Gather each line containing the string "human" from these entries.

### [Data for this task]
===

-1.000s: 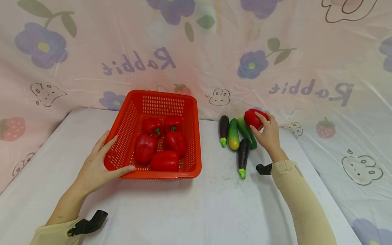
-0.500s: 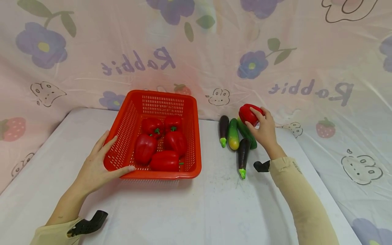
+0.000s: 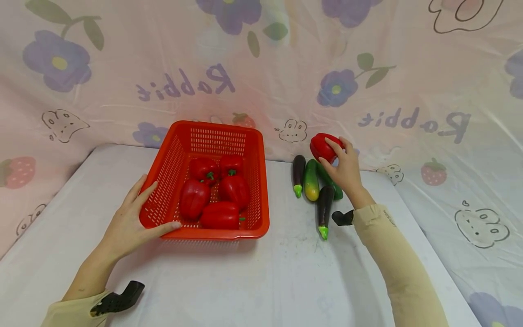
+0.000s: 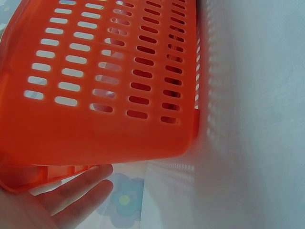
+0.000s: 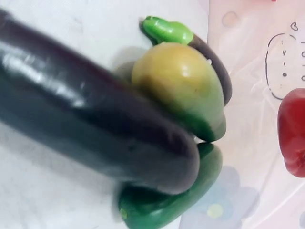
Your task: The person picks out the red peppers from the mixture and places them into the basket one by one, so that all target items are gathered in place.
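Observation:
Low at the left in the head view, my left hand [image 3: 126,225] holds the near left corner of a red plastic basket [image 3: 202,233]. Its thumb lies along the front rim; in the left wrist view, fingers [image 4: 81,193] reach along the outer side beneath the rim. Several red bell peppers [image 3: 220,215] lie inside the basket. On the right, my right hand [image 3: 345,168] pinches another red bell pepper [image 3: 320,146] between thumb and fingers, raised above the far ends of the vegetables. In the right wrist view, that bell pepper [image 5: 293,131] shows at the right edge, the hand out of sight.
Two dark eggplants [image 3: 324,206] [image 3: 298,172] and two green cucumbers [image 3: 311,179] [image 3: 336,187] lie grouped on the white table [image 3: 261,286], right of the basket. A patterned curtain [image 3: 269,81] hangs behind the table.
My right hand has moved left and slightly upward with the bell pepper, from beside the cucumbers to above them. The left hand and basket have stayed in place.

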`<act>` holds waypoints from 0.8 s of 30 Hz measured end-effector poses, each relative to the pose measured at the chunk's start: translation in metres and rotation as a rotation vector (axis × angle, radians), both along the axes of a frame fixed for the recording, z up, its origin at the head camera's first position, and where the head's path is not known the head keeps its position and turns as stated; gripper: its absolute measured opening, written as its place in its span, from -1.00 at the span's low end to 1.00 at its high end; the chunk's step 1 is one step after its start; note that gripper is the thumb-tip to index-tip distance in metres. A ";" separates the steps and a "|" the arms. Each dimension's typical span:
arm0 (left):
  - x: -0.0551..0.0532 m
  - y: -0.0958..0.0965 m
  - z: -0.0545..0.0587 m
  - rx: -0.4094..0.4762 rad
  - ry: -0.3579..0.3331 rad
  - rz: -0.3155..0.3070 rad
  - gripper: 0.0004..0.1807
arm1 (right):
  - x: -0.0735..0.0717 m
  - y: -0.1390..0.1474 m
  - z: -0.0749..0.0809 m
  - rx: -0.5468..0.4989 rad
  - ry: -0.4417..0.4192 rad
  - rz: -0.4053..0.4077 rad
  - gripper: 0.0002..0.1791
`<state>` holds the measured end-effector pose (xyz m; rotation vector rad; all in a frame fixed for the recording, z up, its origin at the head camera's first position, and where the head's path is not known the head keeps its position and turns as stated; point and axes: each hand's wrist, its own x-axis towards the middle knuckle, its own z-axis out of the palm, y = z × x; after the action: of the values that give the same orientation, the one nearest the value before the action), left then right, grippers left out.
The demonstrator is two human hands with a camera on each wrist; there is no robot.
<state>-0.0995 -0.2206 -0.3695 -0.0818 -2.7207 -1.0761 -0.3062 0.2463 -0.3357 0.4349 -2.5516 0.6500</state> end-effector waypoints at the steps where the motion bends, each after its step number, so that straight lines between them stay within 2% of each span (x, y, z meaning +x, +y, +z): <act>1: 0.000 0.000 0.000 -0.001 0.000 -0.001 0.17 | 0.000 -0.002 0.000 -0.001 0.004 0.006 -0.38; 24: 0.001 0.001 0.000 -0.003 -0.003 0.003 0.18 | -0.003 -0.034 0.008 0.023 0.012 0.060 -0.37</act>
<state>-0.0989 -0.2201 -0.3695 -0.0771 -2.7240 -1.0728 -0.3089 0.2118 -0.3275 0.5236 -2.5453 0.6380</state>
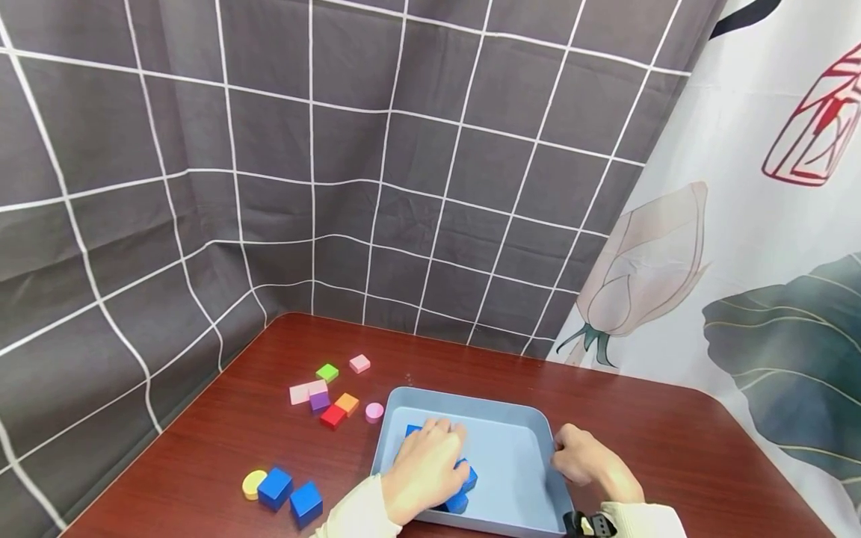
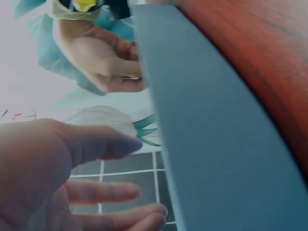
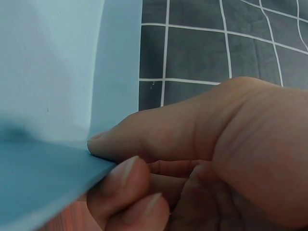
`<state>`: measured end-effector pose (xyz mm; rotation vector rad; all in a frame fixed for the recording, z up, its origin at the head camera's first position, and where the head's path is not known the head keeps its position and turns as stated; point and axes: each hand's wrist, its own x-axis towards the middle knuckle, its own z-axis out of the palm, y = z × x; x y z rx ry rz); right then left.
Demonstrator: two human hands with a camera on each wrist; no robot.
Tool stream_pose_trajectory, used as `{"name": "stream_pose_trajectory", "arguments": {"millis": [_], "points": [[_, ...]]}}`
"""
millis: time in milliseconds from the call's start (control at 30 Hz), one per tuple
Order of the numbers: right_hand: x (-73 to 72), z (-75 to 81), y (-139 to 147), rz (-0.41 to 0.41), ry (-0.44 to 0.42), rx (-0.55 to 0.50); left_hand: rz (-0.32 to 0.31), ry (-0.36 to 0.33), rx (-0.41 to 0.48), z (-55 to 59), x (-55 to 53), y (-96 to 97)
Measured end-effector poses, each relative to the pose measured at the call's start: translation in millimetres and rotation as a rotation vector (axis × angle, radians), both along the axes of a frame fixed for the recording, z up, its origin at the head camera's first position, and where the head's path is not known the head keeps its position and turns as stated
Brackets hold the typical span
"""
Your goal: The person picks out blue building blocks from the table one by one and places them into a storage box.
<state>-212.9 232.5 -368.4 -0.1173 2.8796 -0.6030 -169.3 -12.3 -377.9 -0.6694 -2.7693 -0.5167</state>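
My left hand (image 1: 427, 467) reaches over the left part of a light-blue tray (image 1: 514, 448), above some blue blocks (image 1: 468, 476). One blue block (image 1: 412, 430) peeks out by its fingertips; the hand hides part of the pile. In the left wrist view, the thumb (image 2: 108, 142) and fingers stand apart with nothing between them, beside the tray's outer wall (image 2: 207, 125). My right hand (image 1: 592, 462) pinches the tray's right wall, the thumb (image 3: 139, 137) inside and curled fingers outside.
Left of the tray lie two blue cubes (image 1: 306, 504) and a yellow disc (image 1: 253, 484). Farther back are a pink disc (image 1: 374, 412) and red (image 1: 332, 416), orange (image 1: 347, 404), purple (image 1: 319, 401), green (image 1: 327, 372) and pink blocks (image 1: 359, 363). A grey checked curtain (image 1: 350, 149) hangs behind the table.
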Motion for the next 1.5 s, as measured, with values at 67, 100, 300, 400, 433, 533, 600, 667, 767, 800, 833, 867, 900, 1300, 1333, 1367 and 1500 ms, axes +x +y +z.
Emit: {"name": "stream_pose_trajectory", "arguments": {"millis": [67, 100, 300, 400, 433, 533, 600, 667, 767, 800, 833, 867, 900, 1300, 1333, 1367, 1500], "points": [[0.0, 0.5, -0.7, 0.002, 0.009, -0.003, 0.032, 0.016, 0.013, 4.7, 1.7, -3.8], [0.1, 0.6, -1.2, 0.005, 0.014, -0.005, 0.051, 0.028, 0.009, 6.4, 2.3, -6.5], [-0.6, 0.6, -3.1, 0.014, 0.039, 0.006, 0.189, -0.023, -0.065, 17.7, 4.5, -34.9], [-0.7, 1.7, -3.5, 0.004, 0.035, 0.002, 0.302, -0.2, -0.105, 25.1, 3.9, -52.8], [-0.6, 2.1, -3.6, 0.001, 0.032, 0.0, 0.345, -0.258, -0.132, 24.7, 1.8, -59.3], [-0.3, 2.9, -3.6, -0.007, 0.018, -0.011, 0.46, -0.425, -0.25, 7.3, -14.5, -75.9], [0.1, 3.2, -3.3, -0.01, 0.012, -0.013, 0.509, -0.519, -0.327, -14.1, -31.5, -84.3], [0.5, 3.3, -2.9, -0.013, 0.008, -0.016, 0.527, -0.579, -0.39, -37.5, -48.6, -90.5], [1.0, 3.0, -2.4, -0.015, 0.008, -0.017, 0.545, -0.619, -0.447, -62.4, -65.9, -97.3], [1.1, 2.8, -2.3, -0.016, 0.008, -0.018, 0.547, -0.621, -0.464, -67.1, -68.5, -99.1], [1.1, 2.6, -2.1, -0.016, 0.009, -0.017, 0.551, -0.632, -0.487, -68.9, -69.9, -100.6], [1.1, 2.5, -2.0, -0.017, 0.008, -0.017, 0.554, -0.636, -0.508, -69.3, -69.7, -101.7], [0.9, 2.2, -2.0, -0.017, 0.009, -0.016, 0.55, -0.642, -0.521, -64.1, -66.0, -101.9], [1.7, 1.2, -0.3, -0.014, 0.013, -0.007, 0.506, -0.616, -0.48, -70.2, -71.0, -98.6], [1.6, 1.0, -0.4, -0.013, 0.014, -0.007, 0.507, -0.616, -0.465, -64.4, -68.7, -96.4], [1.5, 0.9, -0.4, -0.015, 0.014, -0.004, 0.508, -0.609, -0.447, -57.2, -65.5, -94.2], [1.9, 1.0, -0.5, -0.017, 0.007, 0.001, 0.474, -0.51, -0.37, -22.5, -44.3, -87.5]]}}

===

### [Task response]
The demonstrator is two human hands with a camera on each wrist; there is no robot.
Demonstrator: two human hands with a camera on each wrist; no robot.

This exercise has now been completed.